Les chercheurs ne remettent pas en cause l’importance de l’ocytocine pour la formation de liens sociaux, mais soulignent les différences essentielles entre leurs travaux et les études précédentes. Dans ces dernières, les scientifiques ont interrompu la signalisation de l’ocytocine à l’âge adulte, alors que dans la présente étude, les campagnols n’ont jamais eu de récepteur d’ocytocine. Ainsi, bien que les auteurs affirment qu’ils ne comprennent pas encore pourquoi les campagnols peuvent toujours former des liens de couple même sans le récepteur de l’ocytocine, ils s’attendent à ce que les campagnols puissent compenser le manque d’ocytocine pendant le développement en activant d’autres circuits génétiques. Pour Manoli, Il n’est pas si surprenant que l’espèce ait évolué vers de multiples mécanismes pour s’assurer que ce qui est important pour sa survie puisse effectivement se produire. Ils supposent également que dans un environnement plus complexe ou plus naturel, les campagnols pourraient présenter certains déficits sociaux.
L’ocytocine est souvent utilisée pour traiter les troubles sociaux, mais elle n’est pas toujours efficace. Ophir et Donaldson conviennent que les résultats obtenus avec les campagnols pourraient expliquer pourquoi. Les chercheurs spéculent dans leur étude que, puisque l’ocytocine n’est pas nécessaire à la formation de liens sociaux, il est possible que certains comportements sociaux que les gens connaissent proviennent de voies alternatives non encore découvertes que les campagnols dépourvus de récepteurs d’ocytocine ont utilisées pour former leurs attachements. Dans de tels cas, l’hormone pourrait avoir peu d’impact sur les symptômes simplement parce qu’elle n’en est pas la cause première. Ophir et Donaldson conviennent également que les résultats sont particulièrement pertinents dans le contexte du développement, et que le rôle de l’ocytocine peut changer en fonction des premières expériences.

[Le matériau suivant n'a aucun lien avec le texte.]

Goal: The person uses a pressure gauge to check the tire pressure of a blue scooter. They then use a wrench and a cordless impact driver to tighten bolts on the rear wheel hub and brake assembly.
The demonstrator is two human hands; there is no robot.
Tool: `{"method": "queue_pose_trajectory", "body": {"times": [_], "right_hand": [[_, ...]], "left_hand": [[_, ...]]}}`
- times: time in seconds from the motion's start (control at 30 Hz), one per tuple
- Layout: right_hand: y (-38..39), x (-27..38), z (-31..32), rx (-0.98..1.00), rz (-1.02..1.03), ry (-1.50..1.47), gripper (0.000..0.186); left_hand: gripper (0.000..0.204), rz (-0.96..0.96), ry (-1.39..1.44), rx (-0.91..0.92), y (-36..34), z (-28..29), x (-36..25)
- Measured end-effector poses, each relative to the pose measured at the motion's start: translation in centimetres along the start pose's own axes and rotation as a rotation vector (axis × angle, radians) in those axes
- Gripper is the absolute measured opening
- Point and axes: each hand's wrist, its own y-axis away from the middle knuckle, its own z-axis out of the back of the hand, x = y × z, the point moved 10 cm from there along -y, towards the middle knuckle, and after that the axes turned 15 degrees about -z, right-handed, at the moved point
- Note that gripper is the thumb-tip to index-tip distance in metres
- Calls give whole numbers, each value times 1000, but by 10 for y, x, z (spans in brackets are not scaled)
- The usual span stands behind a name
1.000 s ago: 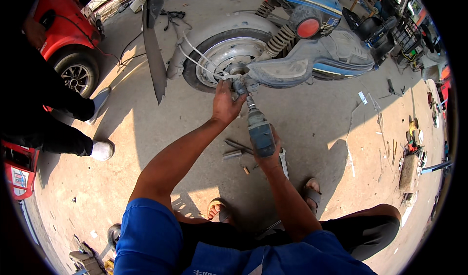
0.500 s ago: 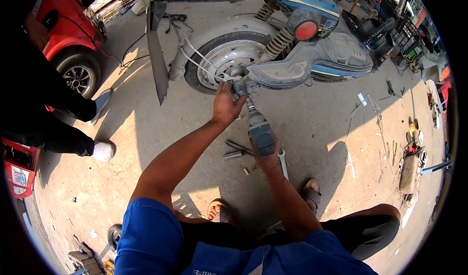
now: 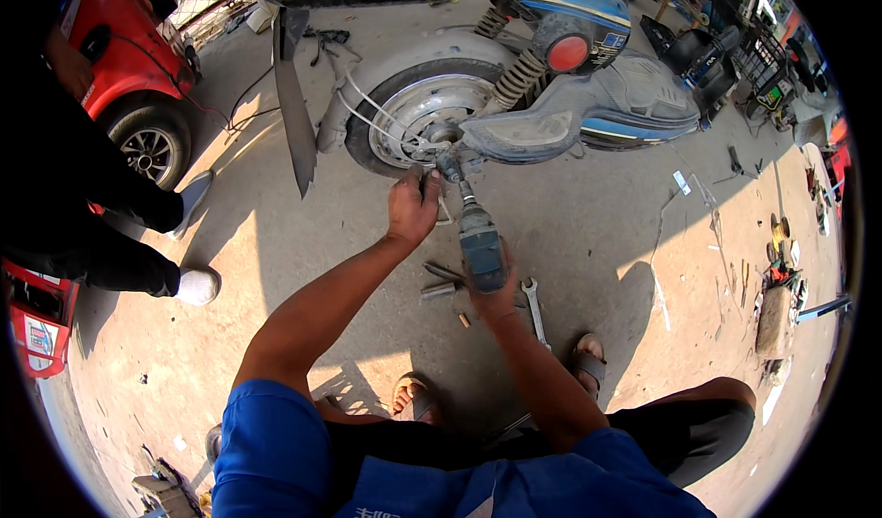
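Observation:
A dark impact wrench (image 3: 483,242) is in my right hand (image 3: 496,290), closed around its lower end. Its socket end points up at the axle parts (image 3: 448,163) in the middle of the rear wheel (image 3: 375,147) of a scooter lying on its side. My left hand (image 3: 413,208) is beside the wrench's tip, just below the hub and tyre edge. Its thumb and fingers are bent together, and what they hold, if anything, is too small to make out. Pale cables (image 3: 369,114) run across the wheel to the hub.
On the concrete between my feet and the wheel lie an open-end wrench (image 3: 535,312) and a metal tube (image 3: 438,290). A person in black trousers (image 3: 129,265) stands at left near a red vehicle (image 3: 119,77). Scattered tools and a block (image 3: 774,323) lie at far right.
My left hand has drawn back from the axle parts, down and slightly left. The impact wrench has shifted slightly left, its tip still at the axle.

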Motion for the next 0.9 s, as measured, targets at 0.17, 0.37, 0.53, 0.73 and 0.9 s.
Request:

Donaldson ajoute que la constatation de l’étude selon laquelle l’ocytocine n’est pas nécessaire à la création de liens affectifs a un potentiel d’application, ajoutant qu’il pourrait être possible de « stimuler » le comportement social chez les personnes qui ne tirent pas de plaisir des interactions sociales si les chercheurs peuvent comprendre et activer ces mécanismes compensatoires.

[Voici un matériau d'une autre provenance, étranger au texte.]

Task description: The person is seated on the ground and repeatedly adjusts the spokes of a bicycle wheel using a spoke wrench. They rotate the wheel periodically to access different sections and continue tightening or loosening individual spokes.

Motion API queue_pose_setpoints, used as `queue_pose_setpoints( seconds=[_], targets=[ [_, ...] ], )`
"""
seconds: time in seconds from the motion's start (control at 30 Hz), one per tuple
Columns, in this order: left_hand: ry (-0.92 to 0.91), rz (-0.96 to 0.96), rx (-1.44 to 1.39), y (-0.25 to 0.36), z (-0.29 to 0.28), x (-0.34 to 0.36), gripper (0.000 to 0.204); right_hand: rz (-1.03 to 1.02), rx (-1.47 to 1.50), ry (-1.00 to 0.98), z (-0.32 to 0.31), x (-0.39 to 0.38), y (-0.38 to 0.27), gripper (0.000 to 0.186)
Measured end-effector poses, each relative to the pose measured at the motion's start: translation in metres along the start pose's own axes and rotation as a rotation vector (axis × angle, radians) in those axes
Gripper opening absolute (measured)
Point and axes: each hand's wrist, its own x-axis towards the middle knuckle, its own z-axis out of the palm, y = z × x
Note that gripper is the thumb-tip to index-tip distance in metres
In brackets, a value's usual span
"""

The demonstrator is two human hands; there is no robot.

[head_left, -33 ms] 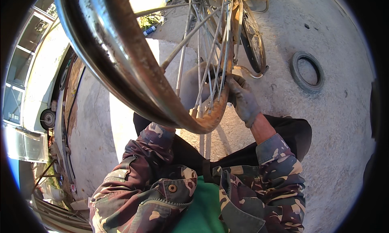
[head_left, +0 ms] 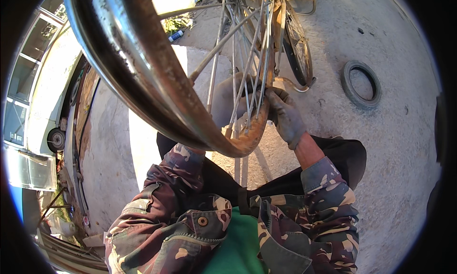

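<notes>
A rusty bicycle wheel rim (head_left: pixel 143 78), with no tyre on the part in front of me, curves down toward my lap. Metal spokes (head_left: pixel 214 64) run from it up to the hub. My left hand (head_left: pixel 226 100), in a grey glove, is behind the spokes on the inner side; rim and spokes hide most of its fingers. On the other side my right hand (head_left: pixel 288 119), also gloved, has its fingers bent and closed against the rusty lower rim beside the spokes. Both sets of fingertips come close together there, and I cannot make out any small part between them.
Beyond stands another bicycle wheel (head_left: pixel 297 50), with a curved metal piece by it. A loose tyre (head_left: pixel 348 93) lies on the concrete at right. A blue bottle (head_left: pixel 175 36) lies farther off. At left are a small wheel (head_left: pixel 56 139) and windows (head_left: pixel 23 78). My knees flank the rim.
</notes>
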Motion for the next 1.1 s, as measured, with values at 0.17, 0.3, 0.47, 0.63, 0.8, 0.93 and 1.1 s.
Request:
queue_pose_setpoints(
  seconds=[0.17,0.3,0.47,0.63,0.8,0.93,1.1],
  targets=[
    [-0.07,0.103,0.18,-0.003,-0.011,0.008,0.03,0.013,-0.015,-0.012,0.001,0.0,-0.003,0.039],
    [-0.043,-0.17,0.092,0.01,-0.014,0.003,0.032,-0.012,-0.003,0.007,0.003,-0.002,-0.005,0.039],
    [-0.021,-0.347,-0.222,0.024,-0.011,-0.016,0.037,0.004,0.006,-0.014,0.002,-0.005,-0.007,0.04],
    [-0.102,-0.369,-0.366,0.025,-0.015,-0.021,0.043,0.018,-0.008,-0.031,-0.004,0.001,-0.002,0.038],
    [-0.04,-0.361,-0.371,0.017,-0.009,-0.021,0.041,0.012,-0.011,-0.013,-0.004,0.002,0.001,0.038],
    [-0.052,-0.368,-0.419,0.013,-0.01,-0.02,0.04,0.01,0.0,-0.004,-0.004,0.002,0.0,0.038],
    [-0.019,-0.386,-0.438,0.019,-0.008,-0.022,0.039,0.01,-0.014,0.001,-0.002,0.002,0.003,0.039]
  ],
)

Manoli est d’accord et indique qu’à l’avenir, il aimerait mener des études similaires dans des environnements plus naturels et adopter certains des outils déjà bien connus chez la souris pour mieux comprendre comment les souvenirs sociaux se forment en l’absence d’ocytocine. Plutôt que d’écarter le potentiel thérapeutique de l’hormone, il affirme que l’étude « ouvre des possibilités de cibler réellement et d’être plus spécifique dans nos interventions » pour les maladies qui présentent des déficits sociaux.
L’étude publiée dans Neuron : Oxytocin receptor is not required for social attachment in prairie voles.